From the first line of the material through the line that holds "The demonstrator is", repeat each line exactly and skip any picture.

%%

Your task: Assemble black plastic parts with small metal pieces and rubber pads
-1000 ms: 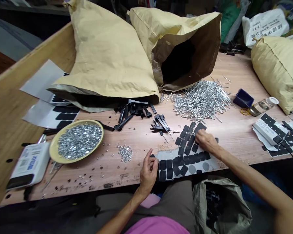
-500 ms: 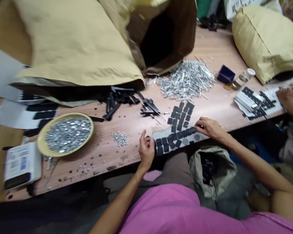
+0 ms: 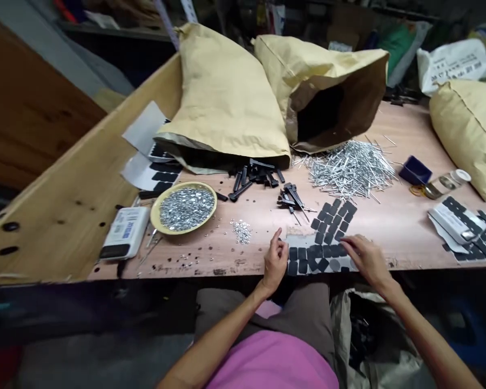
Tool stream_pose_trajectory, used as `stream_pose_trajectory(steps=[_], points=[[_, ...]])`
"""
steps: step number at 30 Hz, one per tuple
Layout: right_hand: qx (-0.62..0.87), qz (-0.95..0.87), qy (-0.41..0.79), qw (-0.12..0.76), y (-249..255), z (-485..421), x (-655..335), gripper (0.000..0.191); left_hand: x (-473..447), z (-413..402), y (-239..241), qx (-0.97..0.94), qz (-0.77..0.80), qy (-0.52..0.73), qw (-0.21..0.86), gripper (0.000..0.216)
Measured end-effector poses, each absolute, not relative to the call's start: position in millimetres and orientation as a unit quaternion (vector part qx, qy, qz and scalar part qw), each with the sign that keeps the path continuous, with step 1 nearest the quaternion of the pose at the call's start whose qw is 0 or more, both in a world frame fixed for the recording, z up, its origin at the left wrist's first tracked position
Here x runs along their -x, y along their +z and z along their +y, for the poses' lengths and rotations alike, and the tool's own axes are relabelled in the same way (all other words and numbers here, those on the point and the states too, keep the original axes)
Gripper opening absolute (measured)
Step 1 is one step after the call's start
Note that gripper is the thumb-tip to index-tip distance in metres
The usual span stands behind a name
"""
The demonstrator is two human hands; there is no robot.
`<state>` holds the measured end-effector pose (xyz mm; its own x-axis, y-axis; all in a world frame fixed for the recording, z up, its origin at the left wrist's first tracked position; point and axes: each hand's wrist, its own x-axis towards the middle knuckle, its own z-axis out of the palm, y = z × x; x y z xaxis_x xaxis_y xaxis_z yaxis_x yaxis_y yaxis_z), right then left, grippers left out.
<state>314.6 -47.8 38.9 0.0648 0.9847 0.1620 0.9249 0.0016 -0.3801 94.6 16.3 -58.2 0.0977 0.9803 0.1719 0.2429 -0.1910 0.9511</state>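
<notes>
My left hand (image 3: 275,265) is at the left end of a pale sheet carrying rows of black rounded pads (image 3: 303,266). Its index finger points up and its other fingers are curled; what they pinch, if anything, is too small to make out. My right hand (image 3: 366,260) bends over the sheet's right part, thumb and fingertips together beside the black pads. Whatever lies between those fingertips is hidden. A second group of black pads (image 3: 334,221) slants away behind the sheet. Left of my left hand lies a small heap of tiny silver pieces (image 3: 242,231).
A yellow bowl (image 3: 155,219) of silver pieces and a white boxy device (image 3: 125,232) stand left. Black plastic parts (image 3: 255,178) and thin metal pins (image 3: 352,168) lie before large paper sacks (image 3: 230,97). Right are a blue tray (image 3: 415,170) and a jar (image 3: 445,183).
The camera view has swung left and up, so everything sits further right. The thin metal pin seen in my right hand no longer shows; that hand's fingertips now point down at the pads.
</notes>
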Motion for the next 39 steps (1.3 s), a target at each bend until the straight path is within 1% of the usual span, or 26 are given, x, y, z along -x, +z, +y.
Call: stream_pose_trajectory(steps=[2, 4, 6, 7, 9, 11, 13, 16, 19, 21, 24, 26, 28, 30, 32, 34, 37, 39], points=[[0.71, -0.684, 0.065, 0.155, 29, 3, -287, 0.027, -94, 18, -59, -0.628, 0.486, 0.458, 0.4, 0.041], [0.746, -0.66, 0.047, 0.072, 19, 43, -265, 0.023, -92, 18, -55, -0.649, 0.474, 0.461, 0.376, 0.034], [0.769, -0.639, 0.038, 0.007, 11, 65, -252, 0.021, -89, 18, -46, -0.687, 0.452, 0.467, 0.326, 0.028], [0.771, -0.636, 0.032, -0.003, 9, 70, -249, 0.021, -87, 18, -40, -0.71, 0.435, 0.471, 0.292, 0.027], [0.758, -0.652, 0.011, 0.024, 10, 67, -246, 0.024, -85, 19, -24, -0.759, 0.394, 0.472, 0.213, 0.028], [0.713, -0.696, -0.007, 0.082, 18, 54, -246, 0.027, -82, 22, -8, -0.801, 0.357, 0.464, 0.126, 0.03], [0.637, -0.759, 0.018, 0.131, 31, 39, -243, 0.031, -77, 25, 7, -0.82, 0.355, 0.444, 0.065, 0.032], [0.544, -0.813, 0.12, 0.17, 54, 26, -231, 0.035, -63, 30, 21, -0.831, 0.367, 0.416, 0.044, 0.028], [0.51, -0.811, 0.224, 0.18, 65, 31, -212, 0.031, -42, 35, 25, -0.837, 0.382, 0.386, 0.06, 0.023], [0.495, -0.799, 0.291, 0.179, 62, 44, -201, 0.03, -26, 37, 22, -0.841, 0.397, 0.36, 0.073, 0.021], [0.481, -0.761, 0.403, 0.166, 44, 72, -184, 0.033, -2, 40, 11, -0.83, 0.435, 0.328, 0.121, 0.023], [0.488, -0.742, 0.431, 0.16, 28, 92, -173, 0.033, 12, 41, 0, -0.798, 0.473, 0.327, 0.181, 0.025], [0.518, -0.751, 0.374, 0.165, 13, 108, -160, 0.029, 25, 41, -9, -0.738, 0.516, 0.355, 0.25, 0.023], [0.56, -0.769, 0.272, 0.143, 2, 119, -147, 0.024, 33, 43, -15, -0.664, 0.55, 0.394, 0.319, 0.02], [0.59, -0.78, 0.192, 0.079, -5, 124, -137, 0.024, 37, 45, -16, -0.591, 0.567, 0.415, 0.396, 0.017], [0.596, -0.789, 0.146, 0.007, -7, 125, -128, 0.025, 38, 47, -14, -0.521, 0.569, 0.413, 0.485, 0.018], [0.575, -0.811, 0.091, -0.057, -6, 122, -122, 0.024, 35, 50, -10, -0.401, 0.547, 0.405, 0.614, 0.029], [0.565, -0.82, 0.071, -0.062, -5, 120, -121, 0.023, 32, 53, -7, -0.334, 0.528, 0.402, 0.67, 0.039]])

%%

Solution below:
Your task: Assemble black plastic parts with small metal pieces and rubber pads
-1000 ms: 
-500 ms: 
+0 ms: 
Tool stream_pose_trajectory, used as `stream_pose_trajectory(steps=[_], points=[[_, ...]])`
"""
steps: step number at 30 Hz, one per tuple
Layout: right_hand: qx (-0.62..0.87), qz (-0.95..0.87), qy (-0.41..0.79), qw (-0.12..0.76), y (-249..255), z (-485..421), x (-655..335), gripper (0.000..0.191); left_hand: x (-473..447), z (-413..402), y (-239..241), qx (-0.97..0.94), qz (-0.77..0.80), qy (-0.52..0.73), qw (-0.21..0.86), gripper (0.000..0.216)
Measured end-effector poses, each absolute, not relative to the call's start: position in millimetres and orientation as a unit quaternion (vector part qx, qy, qz and scalar part qw), each with the sign that keeps the path continuous, with step 1 nearest the quaternion of the pose at the call's start whose qw is 0 or more, both in a world frame fixed for the recording, z up, its origin at the left wrist's first tracked position
Here x runs along their -x, y along their +z and z along their +y, for the poses' lengths and rotations alike, and the tool's own axes are relabelled in the same way (all other words and numbers here, those on the point and the states too, keep the original axes)
Gripper opening absolute (measured)
Step 1 is one step after the call's start
Note that gripper is the thumb-tip to index-tip distance in metres
The usual span stands behind a name
"""
The demonstrator is two human hands; there is no robot.

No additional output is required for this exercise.